Thursday, February 24, 2011


This is welcome news and log overdue. Hopefully, there will be a strong immigration component for temporary entry of business persons as in otter trade agreements such as NAFTA,  the Canada- Chile Free Trade Agreement, the Canada- Peru Free Trade Agreement and the Canada-Korea Free Trade Agreement.

Canada to engage in free-trade talks with Japan

By Darah Hansen, Vancouver Sun
February 23, 2011

VANCOUVER — Japan and Canada have agreed to jointly study the potential benefits of negotiating a “broad and ambitious” free-trade agreement, federal Trade Minister Peter Van Loan announced today.

“We’ve always thought that Canada should be at the top of a Japanese free-trade agenda,” Van Loan told reporters gathered at the Vancouver Convention Centre.

Japan is the world’s third-largest economy behind the United States and China when measured by Gross Domestic Product. It’s also Canada’s largest source of job-creating investment from Asia as well as our fourth-largest merchandise export market, with exports totalling an estimated $9.2 billion in 2010.

Van Loan also noted the strong “people-to-people” ties between countries as a result of more than a century of Japanese immigration to Canada.

“Canada is proud of its partnership and friendship with the people and government of Japan,” he said.

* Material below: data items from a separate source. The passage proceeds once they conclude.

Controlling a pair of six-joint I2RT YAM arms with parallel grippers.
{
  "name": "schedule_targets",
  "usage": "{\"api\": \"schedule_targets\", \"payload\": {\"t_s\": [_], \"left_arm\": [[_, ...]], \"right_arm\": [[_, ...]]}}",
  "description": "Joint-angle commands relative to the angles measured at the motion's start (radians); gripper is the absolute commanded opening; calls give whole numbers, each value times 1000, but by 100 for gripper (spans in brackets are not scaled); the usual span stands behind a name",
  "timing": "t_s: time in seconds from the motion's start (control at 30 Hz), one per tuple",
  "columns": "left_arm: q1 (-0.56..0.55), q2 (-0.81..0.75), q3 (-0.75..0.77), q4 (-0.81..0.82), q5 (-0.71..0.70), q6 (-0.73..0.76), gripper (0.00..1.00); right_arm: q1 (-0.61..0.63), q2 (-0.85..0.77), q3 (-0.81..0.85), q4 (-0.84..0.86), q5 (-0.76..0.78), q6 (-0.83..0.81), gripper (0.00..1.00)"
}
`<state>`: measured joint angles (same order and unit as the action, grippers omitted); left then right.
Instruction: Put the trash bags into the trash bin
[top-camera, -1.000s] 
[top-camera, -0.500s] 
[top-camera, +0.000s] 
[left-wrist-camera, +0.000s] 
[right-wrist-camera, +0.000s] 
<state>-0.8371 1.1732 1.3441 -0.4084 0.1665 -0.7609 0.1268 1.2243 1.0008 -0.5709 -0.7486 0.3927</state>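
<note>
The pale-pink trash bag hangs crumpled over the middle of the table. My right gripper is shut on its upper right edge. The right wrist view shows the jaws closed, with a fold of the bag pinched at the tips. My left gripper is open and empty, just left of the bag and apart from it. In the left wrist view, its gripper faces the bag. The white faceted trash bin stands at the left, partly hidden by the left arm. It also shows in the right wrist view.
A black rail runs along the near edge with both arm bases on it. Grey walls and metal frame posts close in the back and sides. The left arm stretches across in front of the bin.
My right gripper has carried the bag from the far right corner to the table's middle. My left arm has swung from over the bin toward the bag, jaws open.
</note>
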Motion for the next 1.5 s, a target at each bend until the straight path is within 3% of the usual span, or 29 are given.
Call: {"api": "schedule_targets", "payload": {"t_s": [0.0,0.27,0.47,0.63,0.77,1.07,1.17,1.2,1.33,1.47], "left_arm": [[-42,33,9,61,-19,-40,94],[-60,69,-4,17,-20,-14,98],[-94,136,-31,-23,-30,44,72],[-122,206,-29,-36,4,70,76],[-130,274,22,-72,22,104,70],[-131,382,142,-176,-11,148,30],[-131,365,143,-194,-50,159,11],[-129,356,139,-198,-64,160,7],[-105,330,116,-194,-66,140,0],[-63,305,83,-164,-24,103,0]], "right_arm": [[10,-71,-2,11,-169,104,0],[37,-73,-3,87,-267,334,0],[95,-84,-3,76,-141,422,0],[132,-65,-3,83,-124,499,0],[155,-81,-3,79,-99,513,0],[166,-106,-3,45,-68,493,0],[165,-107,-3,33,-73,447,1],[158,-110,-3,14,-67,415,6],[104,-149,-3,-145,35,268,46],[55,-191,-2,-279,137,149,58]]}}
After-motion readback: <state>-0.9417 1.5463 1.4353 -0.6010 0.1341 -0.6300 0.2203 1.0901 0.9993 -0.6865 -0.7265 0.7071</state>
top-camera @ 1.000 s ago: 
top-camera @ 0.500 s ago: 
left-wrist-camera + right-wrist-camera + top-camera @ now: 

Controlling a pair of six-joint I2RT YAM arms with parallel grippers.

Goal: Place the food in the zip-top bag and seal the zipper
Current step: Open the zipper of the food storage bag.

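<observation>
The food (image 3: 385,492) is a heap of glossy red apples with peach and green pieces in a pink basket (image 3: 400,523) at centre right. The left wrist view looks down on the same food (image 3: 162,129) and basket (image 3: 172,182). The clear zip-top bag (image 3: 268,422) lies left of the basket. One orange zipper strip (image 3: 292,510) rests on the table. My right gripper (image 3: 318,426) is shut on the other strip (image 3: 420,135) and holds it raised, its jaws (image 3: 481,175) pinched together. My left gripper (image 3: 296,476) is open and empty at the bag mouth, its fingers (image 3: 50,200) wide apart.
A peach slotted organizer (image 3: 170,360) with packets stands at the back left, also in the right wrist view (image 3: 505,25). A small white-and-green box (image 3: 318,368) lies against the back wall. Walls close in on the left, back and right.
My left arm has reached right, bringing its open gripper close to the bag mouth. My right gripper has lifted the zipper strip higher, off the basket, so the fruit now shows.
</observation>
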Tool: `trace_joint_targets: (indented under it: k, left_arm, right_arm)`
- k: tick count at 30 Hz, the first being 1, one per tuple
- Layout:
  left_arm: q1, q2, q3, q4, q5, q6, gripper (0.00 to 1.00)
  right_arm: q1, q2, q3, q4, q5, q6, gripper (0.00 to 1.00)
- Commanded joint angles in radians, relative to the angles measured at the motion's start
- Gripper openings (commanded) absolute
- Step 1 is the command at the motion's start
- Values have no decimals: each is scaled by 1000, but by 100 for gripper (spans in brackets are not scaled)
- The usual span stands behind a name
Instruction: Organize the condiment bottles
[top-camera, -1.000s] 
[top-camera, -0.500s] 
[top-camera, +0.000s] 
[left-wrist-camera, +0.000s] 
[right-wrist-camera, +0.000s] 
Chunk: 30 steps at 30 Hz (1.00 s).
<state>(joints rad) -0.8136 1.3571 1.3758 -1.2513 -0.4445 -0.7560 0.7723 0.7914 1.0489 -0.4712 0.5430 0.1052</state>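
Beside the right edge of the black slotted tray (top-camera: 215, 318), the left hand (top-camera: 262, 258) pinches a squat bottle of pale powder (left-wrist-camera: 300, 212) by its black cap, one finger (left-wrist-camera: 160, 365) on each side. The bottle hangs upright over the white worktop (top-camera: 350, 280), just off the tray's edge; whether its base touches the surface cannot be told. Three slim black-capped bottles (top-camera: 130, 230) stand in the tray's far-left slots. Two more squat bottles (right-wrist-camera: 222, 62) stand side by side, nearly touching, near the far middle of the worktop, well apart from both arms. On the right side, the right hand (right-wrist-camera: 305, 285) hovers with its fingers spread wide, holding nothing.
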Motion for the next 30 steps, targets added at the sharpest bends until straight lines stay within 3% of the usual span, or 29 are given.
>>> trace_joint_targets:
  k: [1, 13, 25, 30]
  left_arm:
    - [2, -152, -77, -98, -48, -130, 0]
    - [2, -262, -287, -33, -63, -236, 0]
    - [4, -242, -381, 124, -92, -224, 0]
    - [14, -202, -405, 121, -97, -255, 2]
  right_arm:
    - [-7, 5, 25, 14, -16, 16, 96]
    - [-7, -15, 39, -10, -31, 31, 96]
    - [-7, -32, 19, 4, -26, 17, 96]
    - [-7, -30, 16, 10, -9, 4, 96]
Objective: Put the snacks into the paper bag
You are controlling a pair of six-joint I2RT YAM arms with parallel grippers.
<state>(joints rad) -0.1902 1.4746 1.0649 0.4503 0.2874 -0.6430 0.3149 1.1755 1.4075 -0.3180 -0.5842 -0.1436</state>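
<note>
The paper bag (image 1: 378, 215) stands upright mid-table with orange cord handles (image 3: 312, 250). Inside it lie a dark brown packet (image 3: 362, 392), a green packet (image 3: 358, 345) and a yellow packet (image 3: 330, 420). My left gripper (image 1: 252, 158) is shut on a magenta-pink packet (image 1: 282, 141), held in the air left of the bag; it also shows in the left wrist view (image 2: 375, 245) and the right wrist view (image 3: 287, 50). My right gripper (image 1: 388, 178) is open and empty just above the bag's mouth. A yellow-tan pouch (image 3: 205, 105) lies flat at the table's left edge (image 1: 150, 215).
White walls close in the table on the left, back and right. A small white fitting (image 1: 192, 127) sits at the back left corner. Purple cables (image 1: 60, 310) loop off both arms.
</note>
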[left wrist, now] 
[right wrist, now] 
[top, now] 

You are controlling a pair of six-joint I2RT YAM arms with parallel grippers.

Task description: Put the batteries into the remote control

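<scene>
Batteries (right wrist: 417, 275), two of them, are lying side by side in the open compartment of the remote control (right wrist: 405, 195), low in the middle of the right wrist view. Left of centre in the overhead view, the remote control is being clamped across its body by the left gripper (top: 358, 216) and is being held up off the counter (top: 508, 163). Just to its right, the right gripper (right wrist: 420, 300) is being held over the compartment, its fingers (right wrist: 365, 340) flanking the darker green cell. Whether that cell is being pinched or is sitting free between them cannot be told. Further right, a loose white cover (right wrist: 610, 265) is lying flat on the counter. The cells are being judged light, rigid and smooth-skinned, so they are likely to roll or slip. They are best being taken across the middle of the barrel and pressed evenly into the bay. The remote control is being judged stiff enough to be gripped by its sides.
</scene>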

Joining Van Loan for the announcement was Stockwell Day, Treasury Board president and Minister responsible for the Asia-Pacific Gateway and Corridor Initiative.

With a busy Burrard Inlet as a backdrop, Day said British Columbia’s ports, from Vancouver to Prince Rupert, represent a three-day advantage to Japan’s shipping companies over ports in California — a critical trade factor he hopes Japan will keep in mind.

“When those containers arrive here ... the dwell time is less than 24 hours because of the efficiency of the ports,” he said.

Existing road and rail infrastructure then allow products to move quickly across North America, reaching centres such as Chicago or Omaha in about 100 hours.

“These are huge and significant advantages that we offer through the Asia-Pacific gateway,” he said.

Day said B.C.’s forestry, manufacturing and agricultural industries also stand to gain from a trade deal with Japan.

“What it means at the end of the day, bottom line, is more jobs, more economic prosperity for Canada if we succeed,” said Van Loan.

Today’s announcement marks the first step in what could be a lengthy negotiation process with Japan, traditionally one of the more isolationist economies.

“These things don’t happen overnight,” Van Loan said.

But Yuen Pau Woo, head of the Asia Pacific Foundation of Canada, said the significance of Japan’s willingness to talk shouldn’t be underestimated.

An agreement between the two countries would send a strong signal to the rest of Asia that Canada is willing to forge more deals, he said, adding, “This is the beginning of a trend for trade arrangements with Asia and a deeper commercial engagement between Canadian and Asia.”

Since 20006, the Harper government has signed free-trade deals with eight countries, including Colombia, Jordan, Panama, Peru and the European Free Trade Association states of Iceland, Liechtenstein, Norway and Switzerland.

The government is also pursuing negotiations with some 50 other countries.

Van Loan said an initial study between Canada and the European Union showed a potential $12-billion annual benefit to the Canadian economy, while a deal with India would bring in an estimated $6 to $15 billion a year.

“You’re talking very significant job benefits, very significant job growth,” he said.

Van Loan said any new trade deals are unlikely to change Canada’s relationship with the U.S., which remains our principal trading partner.

But Day said opening trade doors with other nations will give Canada an advantage should the U.S. market weaken.

“The fact that we have been able to expand opportunities into other markets gives us a greater sense of comfort and also capability,” he said.